Tags and Subject Headings in LibraryThing

When I finished library school in August, I put all of my papers in some boxes and haven’t looked at them since, because I really needed to recover. Happily, yesterday’s post about folksonomy finally forced me to dredge them out and bring to light a paper I did for my indexing and abstracting class on the use of a folksonomy alongside a controlled vocabulary in LibraryThing.

The first part is a sort of “literature review” on folksonomy (such as it is) and an overview of the concepts involved. The second part takes a look at LibraryThing and compares tags and subject headings.

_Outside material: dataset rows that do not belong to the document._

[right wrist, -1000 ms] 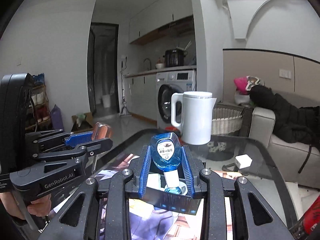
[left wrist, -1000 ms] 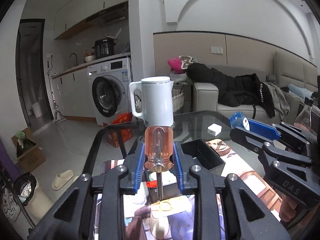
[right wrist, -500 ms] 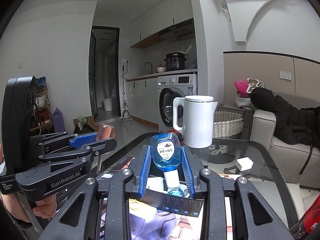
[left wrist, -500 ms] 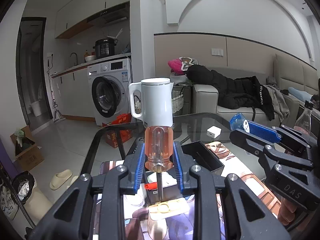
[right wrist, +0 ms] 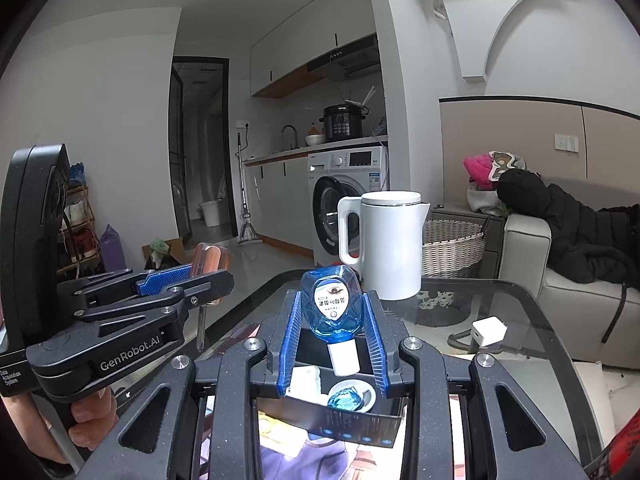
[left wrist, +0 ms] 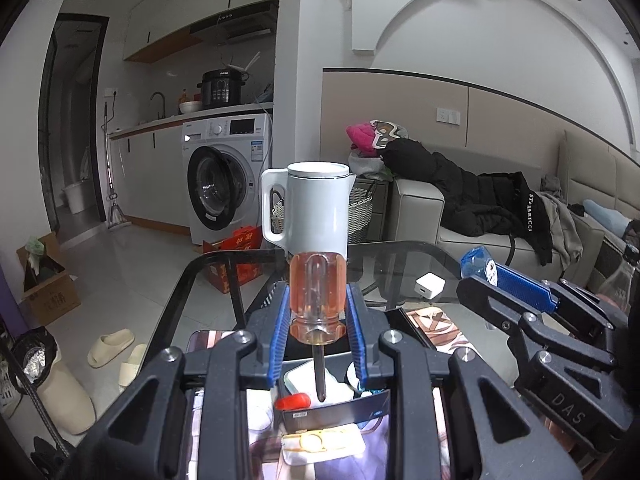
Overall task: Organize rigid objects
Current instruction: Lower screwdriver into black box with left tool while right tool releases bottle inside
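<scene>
Glass table (left wrist: 404, 256) runs ahead of and under both grippers, printed mat on it. White kettle (left wrist: 316, 208) stands upright at the far edge, straight ahead of the left gripper, slightly right of centre from the right one. Black open box (right wrist: 352, 408) sits on the table just below and in front of both sets of fingertips — inside it a white item, a round dish with a blue piece, a red cap; can't tell more. White charger cube (right wrist: 488, 332) lies on the glass to the right of the right gripper, well apart from the box.

Left gripper (left wrist: 318, 320) — jaws nearly closed, blue pads clamped on the orange translucent handle of a screwdriver (left wrist: 316, 292), handle up, shaft pointing down over the box. A hand (right wrist: 92, 420) shows under this gripper in the right wrist view.

Right gripper (right wrist: 334, 320) — jaws narrow, pads pressing both sides of a small blue bottle (right wrist: 332, 304), held upside down with its white cap down, above the box.

The two grippers sit side by side, near each other, not touching.
</scene>
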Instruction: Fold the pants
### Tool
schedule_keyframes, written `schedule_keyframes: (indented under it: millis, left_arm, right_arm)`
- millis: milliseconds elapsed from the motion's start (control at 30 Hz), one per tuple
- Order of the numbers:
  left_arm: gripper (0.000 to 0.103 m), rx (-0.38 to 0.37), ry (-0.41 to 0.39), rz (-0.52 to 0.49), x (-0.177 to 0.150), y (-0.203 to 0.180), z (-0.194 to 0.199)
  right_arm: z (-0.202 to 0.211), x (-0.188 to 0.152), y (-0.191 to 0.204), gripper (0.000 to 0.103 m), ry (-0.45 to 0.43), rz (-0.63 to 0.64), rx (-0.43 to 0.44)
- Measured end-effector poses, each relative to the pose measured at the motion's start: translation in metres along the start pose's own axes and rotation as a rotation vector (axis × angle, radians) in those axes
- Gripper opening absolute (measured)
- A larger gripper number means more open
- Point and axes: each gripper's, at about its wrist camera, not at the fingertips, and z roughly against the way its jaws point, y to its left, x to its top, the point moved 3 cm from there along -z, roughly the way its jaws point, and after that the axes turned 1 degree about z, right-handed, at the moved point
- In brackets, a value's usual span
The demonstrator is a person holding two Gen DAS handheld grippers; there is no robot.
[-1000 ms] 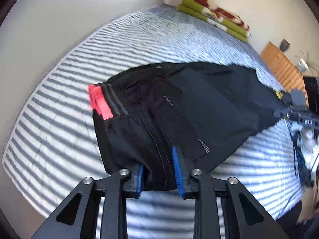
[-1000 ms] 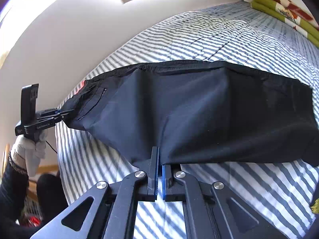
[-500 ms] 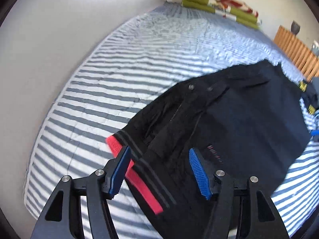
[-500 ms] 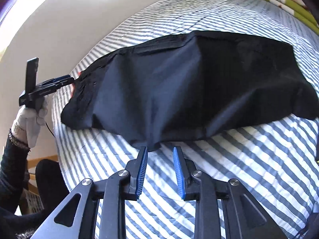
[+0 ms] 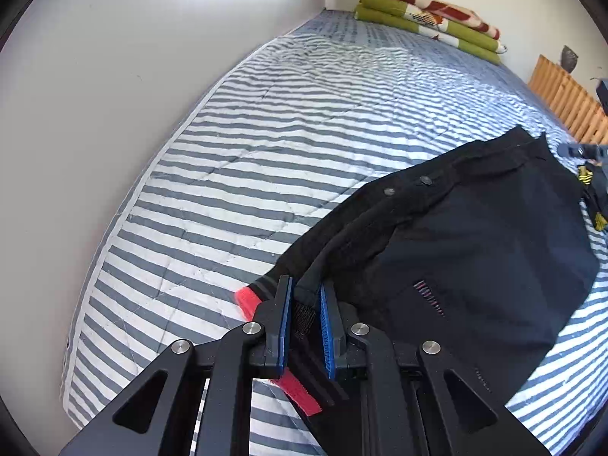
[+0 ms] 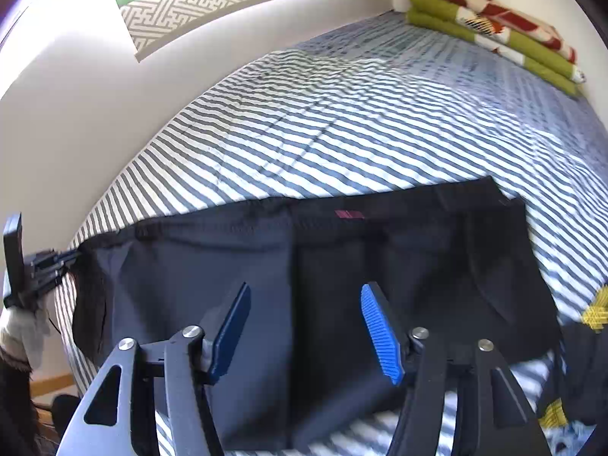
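Note:
Black pants (image 5: 475, 247) with a red band (image 5: 250, 302) lie spread across the striped bed. In the left wrist view my left gripper (image 5: 306, 321) is closing its jaws on a raised fold of the waistband next to the red band, and the blue pads pinch the cloth. The right wrist view shows that same left gripper (image 6: 72, 256) at the pants' (image 6: 342, 266) left corner. My right gripper (image 6: 304, 326) hovers over the middle of the pants, its jaws opening, with nothing pressed between them. Its tip (image 5: 566, 149) shows at the pants' far corner.
The striped quilt (image 5: 304, 133) runs along a white wall on the left. A folded green and red blanket (image 6: 494, 26) lies at the bed's far end. A dark garment with yellow marks (image 6: 592, 315) lies to the right. A wooden slatted piece (image 5: 562, 102) stands beyond. A gloved hand (image 6: 22, 326) holds the left gripper.
The right gripper let go of the pants' edge, opened wide and moved over the cloth. The left gripper released, opened, then closed on the waistband. The pants dropped flat onto the bed.

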Motion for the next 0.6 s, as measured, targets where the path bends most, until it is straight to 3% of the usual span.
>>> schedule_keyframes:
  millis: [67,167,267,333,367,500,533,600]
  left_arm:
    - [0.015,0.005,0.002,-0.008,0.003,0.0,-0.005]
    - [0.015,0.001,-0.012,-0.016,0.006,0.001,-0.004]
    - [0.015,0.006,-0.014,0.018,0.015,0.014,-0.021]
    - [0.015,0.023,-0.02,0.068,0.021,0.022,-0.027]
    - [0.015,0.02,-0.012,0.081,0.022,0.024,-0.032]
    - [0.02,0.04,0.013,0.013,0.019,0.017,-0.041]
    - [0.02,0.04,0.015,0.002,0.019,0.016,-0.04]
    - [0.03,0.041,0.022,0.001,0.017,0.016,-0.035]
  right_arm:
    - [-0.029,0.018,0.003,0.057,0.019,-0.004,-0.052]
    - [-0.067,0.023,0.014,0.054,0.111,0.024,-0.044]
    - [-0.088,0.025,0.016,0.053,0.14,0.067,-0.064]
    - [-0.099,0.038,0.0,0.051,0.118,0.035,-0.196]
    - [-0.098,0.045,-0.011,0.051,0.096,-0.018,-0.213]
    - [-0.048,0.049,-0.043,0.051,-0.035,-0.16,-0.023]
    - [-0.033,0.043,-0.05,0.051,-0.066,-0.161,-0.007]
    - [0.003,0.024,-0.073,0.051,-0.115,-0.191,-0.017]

The full text of the paper follows, or you can download a pdf for printing (warning: it’s in ugly, formatted-to-turn-in-for-class format; one of these days I’ll get it prettied up). Some discussion of the features of LibraryThing are slightly out of date (Tim & co. move fast!), and the statistics about popular tags and subject headings certainly are, but I think the main points are still relevant. I’d like to do some more in-depth analysis, especially of the statistical data, at some point in the future.

Introduction

“Folksonomy” is a term coined by Thomas Vander Wal from “folk” and “taxonomy” (Smith, 2004) to describe systems in which people (not professional indexers) assign natural language descriptors to resources. Many definitions of varying precision and breadth have been used for “folksonomy” (Vander Wal, 2005), and a variety of similar terms have been proposed (Merholz, 2005), but the term folksonomy appears to have become the most accepted. Because of the echo of “taxonomy”, folksonomy is often incorrectly described as classification, but it is actually more correctly labeled categorization or indexing (Mathes, 2004).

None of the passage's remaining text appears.